___ Data provided ___

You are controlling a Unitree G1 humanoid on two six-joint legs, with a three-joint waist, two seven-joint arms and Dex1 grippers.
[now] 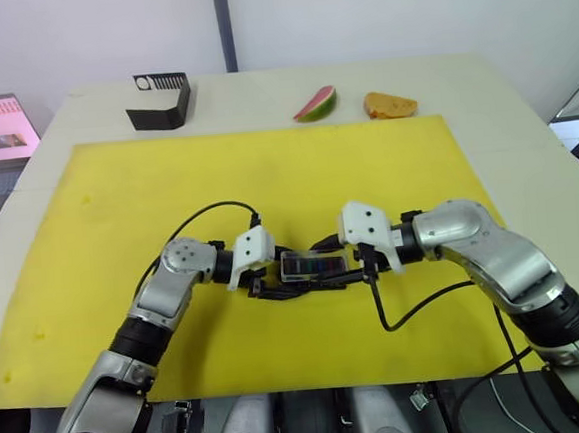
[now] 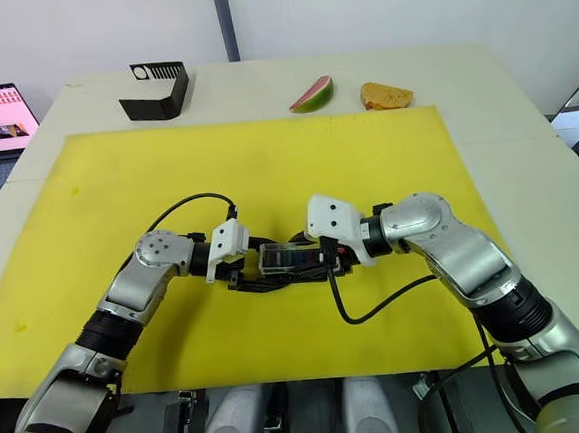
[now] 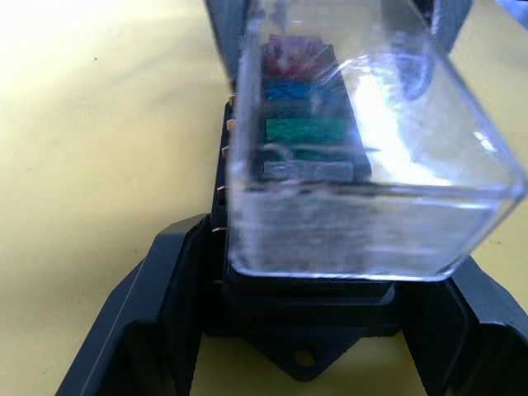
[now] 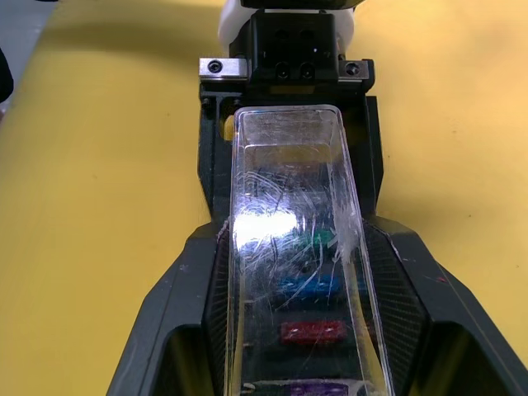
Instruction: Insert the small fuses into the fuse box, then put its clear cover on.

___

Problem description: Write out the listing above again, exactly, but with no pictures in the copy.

Completed task:
You are controlling a Unitree G1 humanoid on two six-joint legs, with a three-joint waist, two seven-joint arms and Dex1 grippers.
[now] 
[now] 
[now] 
[now] 
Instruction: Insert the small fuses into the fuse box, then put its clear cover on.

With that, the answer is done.